Our Core Product TSN1611 is an orally bioavailable KRAS G12D inhibitor. Designed to address the substantial unmet medical needs of patients with KRAS G12D-driven cancers — including lung, pancreatic, and colorectal malignancies, TSN1611 has demonstrated early clinical efficacy, along with a favorable safety and tolerability profile. TSN1611 is designed to block both the active (“on,” GTP-bound) and inactive (“off,” GDP-bound) states of the KRAS G12D protein. This dual-state inhibition allows TSN1611 to more effectively and durably shut down KRAS signaling, and potentially slow the development of drug resistance. The high selectivity of TSN1611 toward KRAS G12D protein also offers the advantages of a lower rate of adverse events in the clinical settings.

As monotherapy, TSN1611 has completed its phase 1 clinical trial in the United States and China and is currently in phase 2 development stage.  In combination therapy settings, we are conducting trials of TSN1611 in combination with cetuximab, GnP (Gemcitabine and nab-paclitaxel), or mFOLFOX6. 

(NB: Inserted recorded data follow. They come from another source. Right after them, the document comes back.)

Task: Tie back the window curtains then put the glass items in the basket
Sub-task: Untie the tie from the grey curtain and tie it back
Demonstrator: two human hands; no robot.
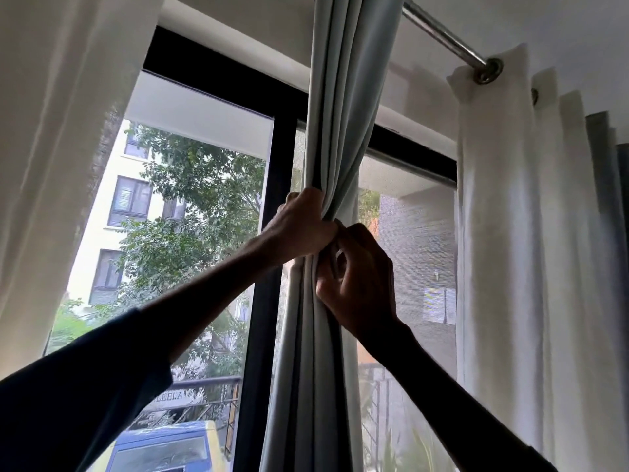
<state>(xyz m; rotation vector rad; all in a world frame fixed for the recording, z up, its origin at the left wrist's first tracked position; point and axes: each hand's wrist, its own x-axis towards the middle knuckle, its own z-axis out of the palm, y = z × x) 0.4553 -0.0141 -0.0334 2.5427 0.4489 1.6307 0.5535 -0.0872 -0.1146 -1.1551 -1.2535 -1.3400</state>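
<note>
Grey curtain [343, 97]: hung from the rod at the top centre of the frame and drawn in to a narrow waist at the middle of the picture – the cloth fans out again above and below that point.
Left hand [299, 226]: fingers are wrapped tightly round the gathered folds at the waist, presumably so that the bundle is kept together while it is fastened.
Right hand [360, 287]: placed just below and to the right of the left hand and touching it; the fingers are curled in and a fold of the same cloth is pinched. Whether a cord or tie-back is held cannot be told.
Step in hand: judged to be the tying back of the curtain, with no finished knot or band to be seen.
Glass items and basket: not in view – the camera is turned up at the window.
Rod [439, 34]: a metal bar run across the upper right, passed through the ring [490, 70] of a white curtain [493, 233] hung loose down the right side.
Sheer curtain [51, 148]: spread over the upper left.
Window frame [258, 301]: dark, with a centre post behind the arms; a pale building, trees and a vehicle are seen outside.
Room: a white wall and ceiling are shown above the window; no table or floor is seen.
</note>
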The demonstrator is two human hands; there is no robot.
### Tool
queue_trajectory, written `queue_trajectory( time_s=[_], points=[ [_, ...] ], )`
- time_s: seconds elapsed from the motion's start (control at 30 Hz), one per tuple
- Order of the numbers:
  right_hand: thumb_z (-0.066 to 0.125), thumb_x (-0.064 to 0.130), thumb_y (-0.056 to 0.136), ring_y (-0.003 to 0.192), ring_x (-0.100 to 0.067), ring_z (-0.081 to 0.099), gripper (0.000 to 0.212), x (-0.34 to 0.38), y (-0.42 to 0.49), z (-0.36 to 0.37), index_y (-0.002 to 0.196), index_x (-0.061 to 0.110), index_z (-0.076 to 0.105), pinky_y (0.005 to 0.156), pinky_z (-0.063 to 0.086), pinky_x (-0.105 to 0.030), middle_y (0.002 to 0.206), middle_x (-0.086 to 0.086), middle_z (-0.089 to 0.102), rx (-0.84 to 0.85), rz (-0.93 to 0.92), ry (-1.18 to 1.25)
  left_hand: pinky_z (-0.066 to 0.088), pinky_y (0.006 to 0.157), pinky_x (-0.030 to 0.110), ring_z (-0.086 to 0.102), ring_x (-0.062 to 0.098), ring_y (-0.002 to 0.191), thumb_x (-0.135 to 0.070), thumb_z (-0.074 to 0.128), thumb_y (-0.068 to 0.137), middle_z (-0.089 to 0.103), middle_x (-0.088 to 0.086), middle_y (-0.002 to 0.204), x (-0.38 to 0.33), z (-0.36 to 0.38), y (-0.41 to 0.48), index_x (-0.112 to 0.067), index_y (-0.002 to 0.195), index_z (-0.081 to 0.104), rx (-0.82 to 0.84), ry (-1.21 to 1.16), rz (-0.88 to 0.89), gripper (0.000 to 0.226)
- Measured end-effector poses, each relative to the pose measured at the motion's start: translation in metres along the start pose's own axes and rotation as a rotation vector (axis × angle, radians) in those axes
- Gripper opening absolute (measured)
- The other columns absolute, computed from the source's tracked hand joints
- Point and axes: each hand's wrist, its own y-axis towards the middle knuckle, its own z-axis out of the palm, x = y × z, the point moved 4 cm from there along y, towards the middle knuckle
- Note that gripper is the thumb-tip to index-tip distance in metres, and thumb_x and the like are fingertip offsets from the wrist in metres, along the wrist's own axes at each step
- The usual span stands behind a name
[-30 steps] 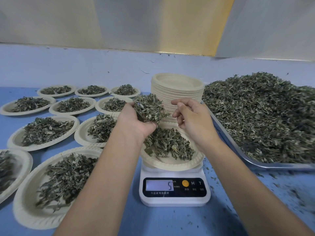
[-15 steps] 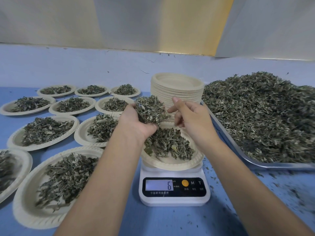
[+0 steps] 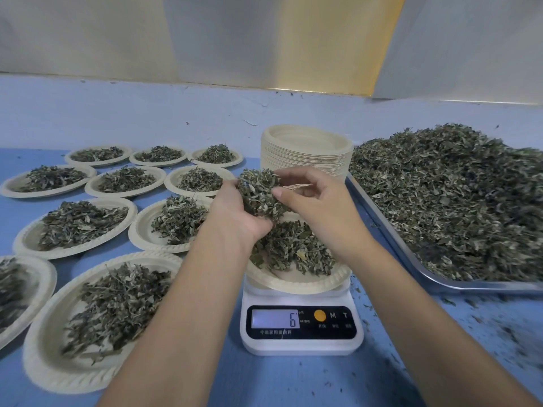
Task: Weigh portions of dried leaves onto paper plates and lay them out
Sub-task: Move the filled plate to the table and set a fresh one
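The blue table (image 3: 293,383) carried leaf-filled plates (image 3: 67,380) spread left, a white scale (image 3: 299,346) at centre, a plate stack (image 3: 305,163) behind, a steel tray (image 3: 392,235) right, and seemingly leaf crumbs (image 3: 499,327).

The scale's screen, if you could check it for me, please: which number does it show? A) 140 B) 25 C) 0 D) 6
D: the screen of the scale reads a single 6, with the plate of leaves resting on top.
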Motion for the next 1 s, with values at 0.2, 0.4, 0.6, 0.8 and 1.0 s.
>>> queue_trajectory(
  time_s=[0.2,0.4,0.6,0.8,1.0],
  points=[
    [0.076,0.016,0.079,0.080,-0.008,0.060,0.025,-0.002,0.000,0.004,0.099,0.029,0.068,0.082,0.054,-0.031,0.096,0.008,0.067,-0.003,-0.031,-0.135,0.054,0.053,0.025,0.066,0.021,0.057,-0.026,0.036,0.097,0.068,0.011,0.067,0.006,0.000,0.007,-0.006,0.083,0.063,0.017,0.139,-0.033,0.036],
    [0.074,0.012,0.080,0.071,-0.003,0.057,0.021,0.002,-0.003,0.007,0.088,0.030,0.067,0.070,0.050,-0.016,0.087,0.010,0.067,-0.005,-0.083,-0.215,0.053,0.061,0.024,0.063,0.019,0.054,-0.023,0.039,0.094,0.064,0.005,0.062,0.011,0.004,0.006,-0.012,0.068,0.057,0.025,0.178,-0.031,0.034],
    [0.071,0.010,0.083,0.067,-0.002,0.060,0.016,0.001,-0.001,0.002,0.080,0.025,0.068,0.068,0.053,-0.020,0.072,0.013,0.067,-0.078,-0.058,-0.171,0.049,0.034,0.028,0.059,0.019,0.034,-0.023,0.037,0.096,0.060,0.009,0.044,0.014,0.006,0.002,-0.007,0.067,0.054,0.052,0.132,-0.053,0.037],
    [0.068,0.004,0.085,0.064,0.000,0.062,0.016,-0.001,0.004,-0.009,0.081,0.020,0.066,0.067,0.054,-0.017,0.073,0.009,0.067,-0.166,0.007,0.067,0.048,0.064,0.029,0.057,0.022,0.062,-0.022,0.037,0.096,0.064,0.010,0.065,0.011,0.002,0.011,-0.008,0.071,0.056,0.041,0.066,-0.030,0.034],
    [0.066,0.006,0.087,0.071,-0.008,0.061,0.016,-0.003,0.007,-0.025,0.081,0.021,0.064,0.063,0.051,-0.016,0.076,0.006,0.064,-0.280,0.033,0.084,0.047,0.066,0.031,0.049,0.019,0.057,-0.019,0.033,0.098,0.053,0.007,0.058,0.000,-0.003,0.015,-0.010,0.068,0.049,0.071,-0.068,-0.007,0.035]
  ],
)
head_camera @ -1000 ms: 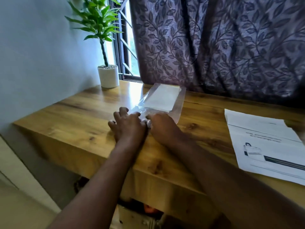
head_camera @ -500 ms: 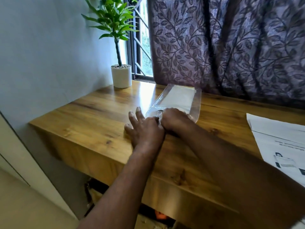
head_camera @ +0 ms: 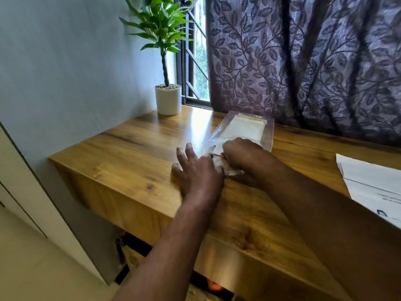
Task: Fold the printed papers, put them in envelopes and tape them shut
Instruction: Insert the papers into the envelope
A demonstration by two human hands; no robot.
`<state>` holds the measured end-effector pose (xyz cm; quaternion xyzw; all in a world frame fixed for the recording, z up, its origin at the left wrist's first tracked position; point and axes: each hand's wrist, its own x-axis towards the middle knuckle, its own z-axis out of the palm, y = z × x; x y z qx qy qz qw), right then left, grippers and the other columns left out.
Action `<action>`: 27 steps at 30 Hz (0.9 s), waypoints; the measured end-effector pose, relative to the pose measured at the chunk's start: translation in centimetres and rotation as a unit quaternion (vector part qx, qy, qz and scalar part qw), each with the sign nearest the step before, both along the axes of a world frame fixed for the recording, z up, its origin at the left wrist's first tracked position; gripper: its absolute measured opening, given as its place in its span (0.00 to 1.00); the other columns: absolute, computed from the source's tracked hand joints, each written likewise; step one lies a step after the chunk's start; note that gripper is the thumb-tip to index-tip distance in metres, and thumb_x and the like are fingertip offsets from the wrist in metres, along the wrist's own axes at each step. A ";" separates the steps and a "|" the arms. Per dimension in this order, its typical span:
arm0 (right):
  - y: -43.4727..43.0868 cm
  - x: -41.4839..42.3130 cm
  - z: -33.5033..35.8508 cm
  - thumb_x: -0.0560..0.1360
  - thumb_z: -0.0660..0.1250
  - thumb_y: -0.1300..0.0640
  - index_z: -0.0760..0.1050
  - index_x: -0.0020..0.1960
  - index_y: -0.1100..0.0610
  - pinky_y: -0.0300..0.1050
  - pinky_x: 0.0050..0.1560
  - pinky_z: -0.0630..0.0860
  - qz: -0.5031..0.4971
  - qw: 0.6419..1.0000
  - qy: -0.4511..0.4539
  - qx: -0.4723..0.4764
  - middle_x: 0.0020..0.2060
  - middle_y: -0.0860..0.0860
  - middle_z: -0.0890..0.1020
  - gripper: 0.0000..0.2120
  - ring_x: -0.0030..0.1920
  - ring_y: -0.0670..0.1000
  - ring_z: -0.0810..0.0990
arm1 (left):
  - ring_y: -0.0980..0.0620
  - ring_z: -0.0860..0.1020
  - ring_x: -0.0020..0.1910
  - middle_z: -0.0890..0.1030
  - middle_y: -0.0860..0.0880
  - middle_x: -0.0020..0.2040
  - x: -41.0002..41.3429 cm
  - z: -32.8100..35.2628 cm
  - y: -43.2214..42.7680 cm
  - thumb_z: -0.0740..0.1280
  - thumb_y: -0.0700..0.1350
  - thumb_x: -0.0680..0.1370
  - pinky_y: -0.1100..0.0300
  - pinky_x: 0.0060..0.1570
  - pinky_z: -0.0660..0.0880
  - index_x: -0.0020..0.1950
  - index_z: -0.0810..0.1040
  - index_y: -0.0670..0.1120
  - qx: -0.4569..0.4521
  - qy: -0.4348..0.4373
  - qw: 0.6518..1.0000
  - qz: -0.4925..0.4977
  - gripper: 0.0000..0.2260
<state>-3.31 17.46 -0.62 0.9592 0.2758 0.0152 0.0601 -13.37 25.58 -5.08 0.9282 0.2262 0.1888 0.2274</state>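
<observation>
Head camera looks down at two bare hands on a brown wooden table (head_camera: 130, 153). A clear plastic pack of white envelopes (head_camera: 245, 129) lies flat on the table. Its long side runs straight away from the hands, toward the purple leafy curtain (head_camera: 303, 61). The near end of the pack is open and crumpled, and it sits right between the two hands.

The right hand (head_camera: 240, 155) is on top of that near end. Its fingers curl down over the mouth of the pack and grip it. The fingertips are hidden, so I cannot tell if they hold an envelope inside or only the plastic. The left hand (head_camera: 197, 170) lies flat on the wood with its fingers straight and spread out. It holds nothing. Its side next to the right hand touches the crumpled plastic.

I think the job right now is getting one envelope out. For that, the right hand would need to pull back toward the body, along the long side of the pack, while the left hand presses the plastic down. The right hand is the nearer one for this.

White printed papers (head_camera: 368, 185) lie flat, well off to the right of the right hand. A green plant in a round white pot (head_camera: 168, 99) stands far beyond the left hand. Neither one is in the way of the pull.
</observation>
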 end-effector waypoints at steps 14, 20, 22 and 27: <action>-0.1 0.4 0.1 0.79 0.63 0.57 0.72 0.68 0.55 0.51 0.56 0.76 0.060 0.997 0.005 -0.046 0.63 0.58 0.78 0.17 0.61 0.60 0.78 | 0.42 0.46 0.79 0.55 0.44 0.80 -0.6 0.4 -0.3 0.62 0.57 0.80 0.40 0.75 0.52 0.71 0.72 0.56 -0.001 0.012 1.000 0.005 0.20; -0.5 0.7 -0.1 0.82 0.57 0.48 0.63 0.75 0.48 0.54 0.63 0.73 0.028 0.998 0.063 0.004 0.70 0.59 0.73 0.22 0.66 0.61 0.75 | 0.44 0.62 0.74 0.70 0.46 0.73 -0.3 0.3 -0.3 0.61 0.58 0.80 0.41 0.73 0.57 0.70 0.73 0.55 0.022 0.008 1.000 0.017 0.20; -0.6 0.4 0.1 0.83 0.57 0.49 0.61 0.76 0.52 0.54 0.60 0.74 0.032 0.999 0.038 0.001 0.69 0.61 0.74 0.23 0.65 0.62 0.75 | 0.46 0.66 0.71 0.73 0.47 0.70 -0.2 0.2 -0.3 0.61 0.58 0.79 0.40 0.71 0.58 0.69 0.74 0.55 0.031 0.007 0.999 0.018 0.19; -0.3 -0.3 0.4 0.81 0.60 0.55 0.70 0.70 0.56 0.51 0.55 0.75 0.063 0.997 -0.018 -0.051 0.64 0.58 0.78 0.18 0.63 0.60 0.78 | 0.46 0.68 0.70 0.74 0.47 0.68 -0.2 0.0 -0.2 0.61 0.58 0.79 0.41 0.71 0.59 0.68 0.74 0.55 0.035 0.000 0.999 0.015 0.19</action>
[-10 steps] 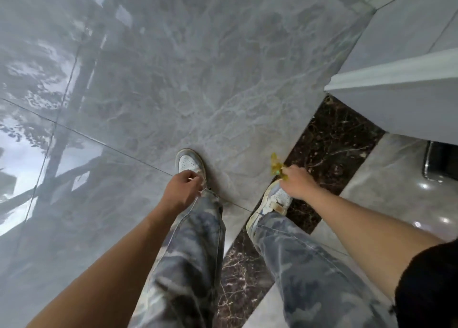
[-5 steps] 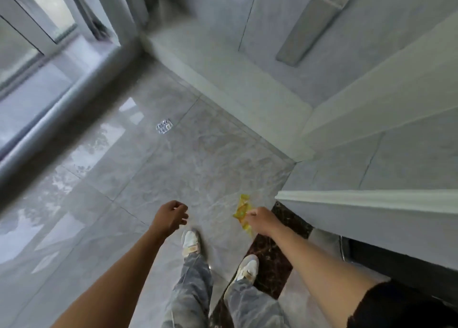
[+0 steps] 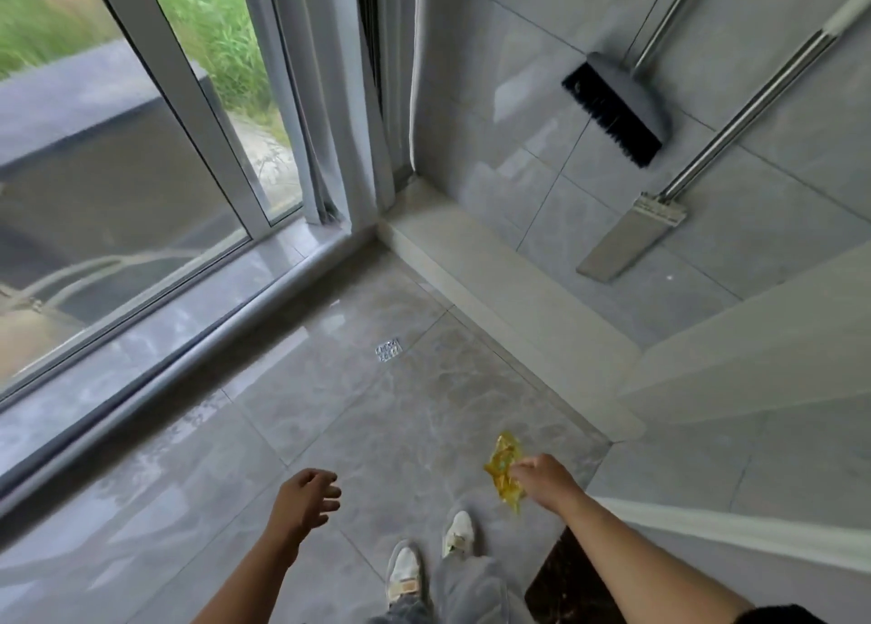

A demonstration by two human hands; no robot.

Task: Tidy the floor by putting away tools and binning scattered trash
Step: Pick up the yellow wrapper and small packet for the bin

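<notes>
My right hand (image 3: 542,477) pinches a crumpled yellow wrapper (image 3: 503,470), which hangs above the grey tile floor near my feet. My left hand (image 3: 301,505) is held out at the lower middle with its fingers loosely spread and nothing in it. A small silvery blister pack (image 3: 388,350) lies on the floor ahead, between me and the corner. On the right wall hang a broom (image 3: 617,105) with a grey head and black bristles, and a flat mop (image 3: 627,237) with a metal handle.
A sliding glass door (image 3: 118,199) with a raised sill runs along the left. White curtains (image 3: 339,105) hang in the corner. A pale skirting ledge (image 3: 495,312) lines the right wall. A white-trimmed wall edge (image 3: 730,529) and dark marble strip lie at my right.
The view has lifted from my feet to the room corner, bringing the door, broom and mop into sight. My right hand still holds the wrapper; my left hand has opened from a loose fist.
</notes>
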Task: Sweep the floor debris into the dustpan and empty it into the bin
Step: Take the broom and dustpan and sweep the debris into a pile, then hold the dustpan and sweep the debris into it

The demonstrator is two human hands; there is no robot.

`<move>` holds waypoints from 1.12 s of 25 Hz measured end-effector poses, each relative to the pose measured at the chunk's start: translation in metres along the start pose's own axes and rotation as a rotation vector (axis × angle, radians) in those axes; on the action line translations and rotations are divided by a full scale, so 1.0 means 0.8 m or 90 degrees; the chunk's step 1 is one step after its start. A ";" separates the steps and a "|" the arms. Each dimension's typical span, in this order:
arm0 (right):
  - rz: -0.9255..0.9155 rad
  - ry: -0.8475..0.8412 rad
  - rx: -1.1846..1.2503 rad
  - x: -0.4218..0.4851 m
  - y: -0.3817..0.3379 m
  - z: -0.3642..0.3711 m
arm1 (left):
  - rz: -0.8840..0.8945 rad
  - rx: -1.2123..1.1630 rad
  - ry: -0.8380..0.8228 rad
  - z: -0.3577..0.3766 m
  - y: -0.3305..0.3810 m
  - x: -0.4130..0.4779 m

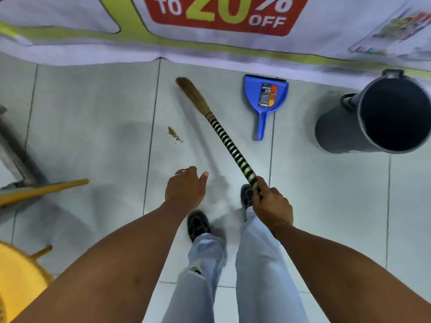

TSN222 is a small molecule drug designed to leverage the power of the immune stimulation for cancer immunotherapy. It acts through a dual-function mechanism, distinguishing it from conventional immune agonists and their ADCs. TSN222 is engineered to provide sequential dual functionality by initially stimulating the STING pathway to activate the immune system, followed by the unleashing of the cytotoxic activity to kill tumor cells. TSN222's mechanism provides significant advantages in the treatment of various cancers, enabling the stimulation of the immune system followed by direct tumor cell killing. This offers the potential to overcome many limitations associated with traditional cancer therapies.

The compound is currently undergoing phase 1 clinical trial in China, showing favorable safety and early signs of efficacy in heavily pretreated patients, and profound modification of the immune profile of the tumors clinically. In addition, we are using TSN222 as a novel payload for our ADC drug candidates.

TSNA3339 is an EGFR-targeted antibody–drug conjugate designed to deliver a highly potent KRAS G12D inhibitor directly to tumor cells. Unlike conventional toxin-based ADCs, TSNA3339 uses a targeted KRAS G12D inhibitor as its payload, offering a differentiated approach to addressing key limitations of existing KRAS inhibitors, including acquired resistance and systemic toxicity. The ADC is enabled by our proprietary linker technology, which is specifically designed for highly hydrophobic payloads.

In extensive preclinical testing across engineered and tumor-derived KRAS-mutant cell lines, the payload demonstrated strong and selective activity against KRAS G12D-mutant cells, with minimal activity observed against wild-type KRAS, NRAS, HRAS, and other tested KRAS mutants. By combining EGFR-mediated tumor targeting with direct KRAS G12D pathway inhibition, TSNA3339 is designed to enable multi-point suppression of cancer growth signaling.

Through selective delivery of the KRAS G12D inhibitor to tumor cells, TSNA3339 has the potential to achieve deeper and more durable tumor suppression, delay or overcome KRAS inhibitor resistance, reduce gastrointestinal toxicity commonly associated with oral KRAS inhibitors, improve pharmacokinetic exposure through targeted delivery, and support broad combination therapy opportunities.

We are currently optimizing the antibody component of TSNA3339 and anticipate submitting an IND application in the first quarter of 2027.

At Tyligand Bioscience, our R&D strategy is built on the premise that overcoming advanced malignancies requires both direct oncogenic inhibition and the restoration of the host’s immune surveillance. By integrating our precision small-molecule program with our innovative ADC platforms, we are creating a "one-two punch" designed to eradicate tumors and prevent their recurrence.

TSNA1789 is a lead ADC candidate developed on our proprietary DATIA platform, utilizing TSN222 as its payload. Representing a new class of immune-stimulating ADCs, TSNA1789 incorporates both cytotoxic and immunostimulatory functions within a single molecule.

Our goal is to transform "cold" tumors-characterized by minimal immune cell infiltration-into "hot" tumors with active immune engagement. Ultimately, this establishes a tumor-specific adaptive immunity that efficiently recognizes and attacks malignancies. 

Unlike traditional ADCs that deliver purely cytotoxic payloads, this new class of ADCs releases immune agonists upon binding to tumor cell targets. This triggers a potent biological cascade:

• •   Activation: Stimulates interferon secretion and triggers cytokine and chemokine production.
• •   Recruitment: Activates myeloid cells, such as macrophages and dendritic cells, which in turn recruit adaptive T-cells.
• •   Sustained Response: Establishes a positive feedback loop of immune signaling, inducing long-term immune memory and building durable anti-tumor immunity.

This approach offers the potential to overcome therapeutic resistance and prevent tumor recurrence. We are currently advancing TSNA1789 through preclinical development and plan to submit an IND application in the second half of 2027.